- [YOUR OBJECTIVE] Could you show each line of the records that contains the word "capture"?

- [DATA EXTRACTS]

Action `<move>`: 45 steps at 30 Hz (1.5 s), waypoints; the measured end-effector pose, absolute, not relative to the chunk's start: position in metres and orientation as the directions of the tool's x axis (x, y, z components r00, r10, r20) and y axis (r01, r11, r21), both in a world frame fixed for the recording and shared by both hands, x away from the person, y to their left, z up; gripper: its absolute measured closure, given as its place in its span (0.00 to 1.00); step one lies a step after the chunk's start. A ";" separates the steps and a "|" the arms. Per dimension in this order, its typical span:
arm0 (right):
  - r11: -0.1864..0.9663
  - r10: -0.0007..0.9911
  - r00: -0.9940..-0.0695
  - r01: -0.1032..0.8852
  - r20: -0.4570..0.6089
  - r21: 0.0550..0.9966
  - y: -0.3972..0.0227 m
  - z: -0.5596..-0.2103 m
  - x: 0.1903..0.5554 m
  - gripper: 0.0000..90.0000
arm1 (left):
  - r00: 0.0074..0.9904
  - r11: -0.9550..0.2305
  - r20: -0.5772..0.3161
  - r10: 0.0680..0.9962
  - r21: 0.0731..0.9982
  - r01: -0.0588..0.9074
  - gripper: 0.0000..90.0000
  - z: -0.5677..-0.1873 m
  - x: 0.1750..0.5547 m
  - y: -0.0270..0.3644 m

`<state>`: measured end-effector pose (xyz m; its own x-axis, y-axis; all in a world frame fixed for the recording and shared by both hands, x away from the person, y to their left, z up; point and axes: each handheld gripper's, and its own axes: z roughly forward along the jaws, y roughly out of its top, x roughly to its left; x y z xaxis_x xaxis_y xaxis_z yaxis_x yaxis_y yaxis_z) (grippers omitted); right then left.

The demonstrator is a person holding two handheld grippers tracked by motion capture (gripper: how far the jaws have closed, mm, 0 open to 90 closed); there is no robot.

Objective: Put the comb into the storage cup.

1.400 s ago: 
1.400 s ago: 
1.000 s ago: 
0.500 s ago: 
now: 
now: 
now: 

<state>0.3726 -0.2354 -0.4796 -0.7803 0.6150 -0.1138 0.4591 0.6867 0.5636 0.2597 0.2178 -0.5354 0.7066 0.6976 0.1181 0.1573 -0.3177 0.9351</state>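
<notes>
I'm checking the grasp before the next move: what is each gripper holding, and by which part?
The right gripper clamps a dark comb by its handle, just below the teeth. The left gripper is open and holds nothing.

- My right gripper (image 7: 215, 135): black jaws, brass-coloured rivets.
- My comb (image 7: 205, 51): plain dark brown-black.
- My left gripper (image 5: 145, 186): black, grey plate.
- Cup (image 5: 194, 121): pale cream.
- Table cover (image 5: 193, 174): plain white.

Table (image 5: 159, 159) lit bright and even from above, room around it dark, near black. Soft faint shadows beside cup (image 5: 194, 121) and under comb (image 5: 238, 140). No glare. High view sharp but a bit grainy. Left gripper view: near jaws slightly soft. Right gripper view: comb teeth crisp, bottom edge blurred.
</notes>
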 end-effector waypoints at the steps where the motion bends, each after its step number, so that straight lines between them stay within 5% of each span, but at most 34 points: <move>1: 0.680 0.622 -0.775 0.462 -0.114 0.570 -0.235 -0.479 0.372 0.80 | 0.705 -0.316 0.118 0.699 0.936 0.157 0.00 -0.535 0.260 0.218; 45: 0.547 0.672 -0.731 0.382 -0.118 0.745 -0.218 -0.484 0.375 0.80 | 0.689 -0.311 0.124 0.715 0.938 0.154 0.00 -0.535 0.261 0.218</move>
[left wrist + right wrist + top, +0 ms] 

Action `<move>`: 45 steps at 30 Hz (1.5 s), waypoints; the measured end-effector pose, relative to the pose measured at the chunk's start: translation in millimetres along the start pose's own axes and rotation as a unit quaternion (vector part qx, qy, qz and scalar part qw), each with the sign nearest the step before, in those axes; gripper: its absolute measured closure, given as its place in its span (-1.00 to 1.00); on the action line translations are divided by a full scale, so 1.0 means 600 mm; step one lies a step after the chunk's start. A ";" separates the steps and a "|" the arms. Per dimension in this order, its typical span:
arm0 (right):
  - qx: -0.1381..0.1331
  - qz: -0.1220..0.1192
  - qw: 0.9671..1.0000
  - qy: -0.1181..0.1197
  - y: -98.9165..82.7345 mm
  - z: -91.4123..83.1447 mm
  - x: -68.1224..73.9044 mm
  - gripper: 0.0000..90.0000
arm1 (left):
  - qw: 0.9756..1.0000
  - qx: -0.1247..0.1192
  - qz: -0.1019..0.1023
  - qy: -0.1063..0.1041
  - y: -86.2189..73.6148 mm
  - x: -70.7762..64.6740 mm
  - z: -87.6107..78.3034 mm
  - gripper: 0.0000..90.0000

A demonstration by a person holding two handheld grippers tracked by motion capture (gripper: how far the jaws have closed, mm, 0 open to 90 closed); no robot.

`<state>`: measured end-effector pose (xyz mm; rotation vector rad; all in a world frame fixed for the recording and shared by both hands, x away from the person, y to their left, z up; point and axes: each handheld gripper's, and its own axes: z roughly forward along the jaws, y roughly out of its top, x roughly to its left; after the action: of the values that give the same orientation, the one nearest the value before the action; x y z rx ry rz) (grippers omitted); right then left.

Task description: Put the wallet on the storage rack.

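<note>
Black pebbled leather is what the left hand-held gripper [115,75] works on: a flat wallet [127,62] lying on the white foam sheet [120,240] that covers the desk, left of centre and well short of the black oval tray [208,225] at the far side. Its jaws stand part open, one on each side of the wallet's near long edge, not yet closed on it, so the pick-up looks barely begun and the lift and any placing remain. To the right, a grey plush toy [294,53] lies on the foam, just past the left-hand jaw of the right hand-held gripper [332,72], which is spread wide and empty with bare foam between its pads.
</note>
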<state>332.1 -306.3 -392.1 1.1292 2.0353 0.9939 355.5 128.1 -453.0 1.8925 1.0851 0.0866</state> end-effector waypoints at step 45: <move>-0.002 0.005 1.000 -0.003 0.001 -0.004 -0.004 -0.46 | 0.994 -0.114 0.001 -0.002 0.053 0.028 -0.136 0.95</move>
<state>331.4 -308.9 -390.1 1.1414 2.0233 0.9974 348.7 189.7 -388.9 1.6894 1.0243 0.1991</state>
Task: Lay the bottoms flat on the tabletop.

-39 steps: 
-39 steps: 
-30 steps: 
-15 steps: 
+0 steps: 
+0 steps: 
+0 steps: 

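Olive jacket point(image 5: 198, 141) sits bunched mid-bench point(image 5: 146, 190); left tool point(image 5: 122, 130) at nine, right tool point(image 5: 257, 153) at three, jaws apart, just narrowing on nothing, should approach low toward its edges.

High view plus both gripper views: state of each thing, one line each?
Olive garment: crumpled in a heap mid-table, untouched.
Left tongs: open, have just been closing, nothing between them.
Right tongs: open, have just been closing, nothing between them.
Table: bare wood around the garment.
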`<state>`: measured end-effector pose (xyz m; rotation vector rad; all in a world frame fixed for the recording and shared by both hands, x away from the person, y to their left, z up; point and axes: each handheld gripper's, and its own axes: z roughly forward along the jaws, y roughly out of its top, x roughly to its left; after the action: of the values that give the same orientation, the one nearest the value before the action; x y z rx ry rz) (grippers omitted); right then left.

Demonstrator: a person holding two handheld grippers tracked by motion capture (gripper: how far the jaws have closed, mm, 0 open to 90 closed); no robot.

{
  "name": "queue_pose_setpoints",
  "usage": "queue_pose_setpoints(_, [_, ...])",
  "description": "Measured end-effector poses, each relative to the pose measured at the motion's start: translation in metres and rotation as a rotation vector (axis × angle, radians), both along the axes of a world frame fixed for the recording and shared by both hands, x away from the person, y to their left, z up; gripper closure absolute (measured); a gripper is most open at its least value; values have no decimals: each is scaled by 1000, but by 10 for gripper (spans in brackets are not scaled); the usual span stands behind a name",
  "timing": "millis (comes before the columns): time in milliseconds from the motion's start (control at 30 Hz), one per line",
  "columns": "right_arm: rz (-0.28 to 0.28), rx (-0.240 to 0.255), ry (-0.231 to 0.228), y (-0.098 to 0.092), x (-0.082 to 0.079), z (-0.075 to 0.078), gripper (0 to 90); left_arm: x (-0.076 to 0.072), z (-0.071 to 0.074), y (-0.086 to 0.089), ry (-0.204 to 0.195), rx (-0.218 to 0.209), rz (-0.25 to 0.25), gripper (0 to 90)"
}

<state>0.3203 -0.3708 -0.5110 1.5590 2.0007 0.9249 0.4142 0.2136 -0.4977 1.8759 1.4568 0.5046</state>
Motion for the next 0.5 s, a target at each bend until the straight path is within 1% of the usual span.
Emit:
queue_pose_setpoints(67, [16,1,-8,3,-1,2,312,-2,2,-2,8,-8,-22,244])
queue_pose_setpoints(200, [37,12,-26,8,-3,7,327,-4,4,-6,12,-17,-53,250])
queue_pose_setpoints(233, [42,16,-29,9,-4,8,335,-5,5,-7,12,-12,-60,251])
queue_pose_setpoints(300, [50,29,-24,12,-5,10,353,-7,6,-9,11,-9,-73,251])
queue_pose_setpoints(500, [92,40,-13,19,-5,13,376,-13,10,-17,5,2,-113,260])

- [ANSWER TO THIS EXERCISE]
The demonstrator is a person holding two handheld grippers tracked by motion capture (gripper: how far the jaws have closed, mm, 0 open to 90 closed); there is no robot.
A demonstration by a person holding two handheld grippers tracked by motion capture (gripper: how far the jaws have closed, mm, 0 open to 90 closed); no robot.
Demonstrator: a person holding two handheld grippers tracked by motion capture (gripper: how far the jaws have closed, mm, 0 open to 90 closed); no robot.

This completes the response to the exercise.